**REQUIREMENT:**
Could you reproduce, word for word, everything below from the line containing "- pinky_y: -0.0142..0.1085" down to the line containing "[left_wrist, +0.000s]", with both of those lines included and no others?
== INPUT DATA
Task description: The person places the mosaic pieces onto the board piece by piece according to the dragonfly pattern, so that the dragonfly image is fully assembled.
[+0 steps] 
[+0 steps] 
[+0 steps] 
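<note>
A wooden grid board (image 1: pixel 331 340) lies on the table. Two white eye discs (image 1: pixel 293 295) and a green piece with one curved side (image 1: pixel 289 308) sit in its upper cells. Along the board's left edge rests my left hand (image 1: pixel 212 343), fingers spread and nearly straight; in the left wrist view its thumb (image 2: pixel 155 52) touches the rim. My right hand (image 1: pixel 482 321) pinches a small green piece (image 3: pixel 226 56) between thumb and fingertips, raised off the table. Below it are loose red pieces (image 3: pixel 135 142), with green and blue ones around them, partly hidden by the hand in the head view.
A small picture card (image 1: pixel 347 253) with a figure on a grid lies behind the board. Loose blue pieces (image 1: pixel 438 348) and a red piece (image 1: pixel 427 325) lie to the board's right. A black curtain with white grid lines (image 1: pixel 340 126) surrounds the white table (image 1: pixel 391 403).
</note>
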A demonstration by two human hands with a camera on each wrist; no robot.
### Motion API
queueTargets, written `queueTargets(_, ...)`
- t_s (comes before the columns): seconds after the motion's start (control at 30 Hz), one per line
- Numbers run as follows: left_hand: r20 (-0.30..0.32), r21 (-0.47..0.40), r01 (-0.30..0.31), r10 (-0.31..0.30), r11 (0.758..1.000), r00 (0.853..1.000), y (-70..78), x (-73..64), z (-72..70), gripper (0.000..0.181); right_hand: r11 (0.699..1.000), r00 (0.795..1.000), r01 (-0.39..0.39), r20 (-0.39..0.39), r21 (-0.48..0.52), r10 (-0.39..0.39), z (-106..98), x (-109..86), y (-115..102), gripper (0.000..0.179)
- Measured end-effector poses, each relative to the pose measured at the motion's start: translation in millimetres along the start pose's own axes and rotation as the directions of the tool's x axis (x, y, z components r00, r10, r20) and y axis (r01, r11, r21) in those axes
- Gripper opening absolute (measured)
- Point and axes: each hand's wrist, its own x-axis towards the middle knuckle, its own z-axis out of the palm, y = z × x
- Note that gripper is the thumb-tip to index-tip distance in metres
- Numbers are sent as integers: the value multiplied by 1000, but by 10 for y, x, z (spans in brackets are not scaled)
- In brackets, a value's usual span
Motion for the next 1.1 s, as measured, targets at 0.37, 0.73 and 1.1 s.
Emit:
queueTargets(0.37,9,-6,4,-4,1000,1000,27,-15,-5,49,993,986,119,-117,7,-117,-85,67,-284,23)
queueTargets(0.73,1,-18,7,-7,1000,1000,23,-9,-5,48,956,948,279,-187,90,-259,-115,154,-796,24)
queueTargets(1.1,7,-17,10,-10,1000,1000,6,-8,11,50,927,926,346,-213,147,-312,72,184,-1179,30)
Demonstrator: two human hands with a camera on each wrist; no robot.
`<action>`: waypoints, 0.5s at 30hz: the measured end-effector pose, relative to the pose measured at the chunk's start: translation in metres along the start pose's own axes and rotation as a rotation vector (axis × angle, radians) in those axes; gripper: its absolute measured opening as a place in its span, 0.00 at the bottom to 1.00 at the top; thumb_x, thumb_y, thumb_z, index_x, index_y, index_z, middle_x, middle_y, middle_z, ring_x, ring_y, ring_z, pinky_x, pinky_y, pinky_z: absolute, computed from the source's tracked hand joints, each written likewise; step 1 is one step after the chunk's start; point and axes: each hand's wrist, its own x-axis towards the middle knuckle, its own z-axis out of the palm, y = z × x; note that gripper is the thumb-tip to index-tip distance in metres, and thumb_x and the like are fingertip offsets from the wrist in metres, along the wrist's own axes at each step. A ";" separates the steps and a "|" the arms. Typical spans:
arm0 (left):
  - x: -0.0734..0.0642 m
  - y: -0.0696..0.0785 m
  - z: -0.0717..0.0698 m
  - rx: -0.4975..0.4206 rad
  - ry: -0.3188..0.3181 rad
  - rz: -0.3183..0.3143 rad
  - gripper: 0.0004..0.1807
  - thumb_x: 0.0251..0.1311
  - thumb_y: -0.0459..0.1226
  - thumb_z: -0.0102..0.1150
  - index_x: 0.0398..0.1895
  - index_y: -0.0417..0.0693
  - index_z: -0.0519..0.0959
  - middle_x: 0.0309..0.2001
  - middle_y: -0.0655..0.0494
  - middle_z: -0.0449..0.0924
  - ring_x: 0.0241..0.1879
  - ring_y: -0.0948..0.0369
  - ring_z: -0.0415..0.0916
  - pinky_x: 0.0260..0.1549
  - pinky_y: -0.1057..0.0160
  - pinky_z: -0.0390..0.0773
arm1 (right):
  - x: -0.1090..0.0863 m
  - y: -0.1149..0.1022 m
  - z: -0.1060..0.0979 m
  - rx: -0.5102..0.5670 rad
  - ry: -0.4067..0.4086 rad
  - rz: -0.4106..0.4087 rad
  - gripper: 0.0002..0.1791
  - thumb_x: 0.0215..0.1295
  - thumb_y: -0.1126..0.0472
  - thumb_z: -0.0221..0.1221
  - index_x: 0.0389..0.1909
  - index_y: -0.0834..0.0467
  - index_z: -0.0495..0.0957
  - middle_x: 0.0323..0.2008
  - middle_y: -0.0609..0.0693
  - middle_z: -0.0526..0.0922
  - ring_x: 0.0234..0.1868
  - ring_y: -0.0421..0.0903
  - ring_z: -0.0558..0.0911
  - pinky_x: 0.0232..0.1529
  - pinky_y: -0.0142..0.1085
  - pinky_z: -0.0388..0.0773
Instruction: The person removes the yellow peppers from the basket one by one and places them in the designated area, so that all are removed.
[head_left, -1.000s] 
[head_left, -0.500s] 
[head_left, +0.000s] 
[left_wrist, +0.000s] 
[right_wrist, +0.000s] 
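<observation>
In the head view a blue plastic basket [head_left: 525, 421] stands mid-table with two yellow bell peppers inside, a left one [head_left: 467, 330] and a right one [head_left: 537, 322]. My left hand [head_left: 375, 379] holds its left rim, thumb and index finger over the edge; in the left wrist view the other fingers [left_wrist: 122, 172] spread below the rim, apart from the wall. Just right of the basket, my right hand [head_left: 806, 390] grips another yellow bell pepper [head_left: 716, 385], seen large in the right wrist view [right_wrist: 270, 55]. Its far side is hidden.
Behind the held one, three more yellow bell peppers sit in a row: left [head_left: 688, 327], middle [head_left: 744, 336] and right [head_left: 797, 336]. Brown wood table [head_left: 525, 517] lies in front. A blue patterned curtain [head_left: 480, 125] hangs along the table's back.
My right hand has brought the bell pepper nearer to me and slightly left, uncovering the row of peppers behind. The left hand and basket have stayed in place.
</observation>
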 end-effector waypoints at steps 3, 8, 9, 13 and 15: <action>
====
**SOLUTION TO THIS TASK:**
  - pinky_y: -0.0142..0.1085
  - pinky_z: -0.0388..0.0773
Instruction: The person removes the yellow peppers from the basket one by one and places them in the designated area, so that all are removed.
[head_left, -1.000s] 
[head_left, -0.500s] 
[head_left, +0.000s] 
[left_wrist, +0.000s] 

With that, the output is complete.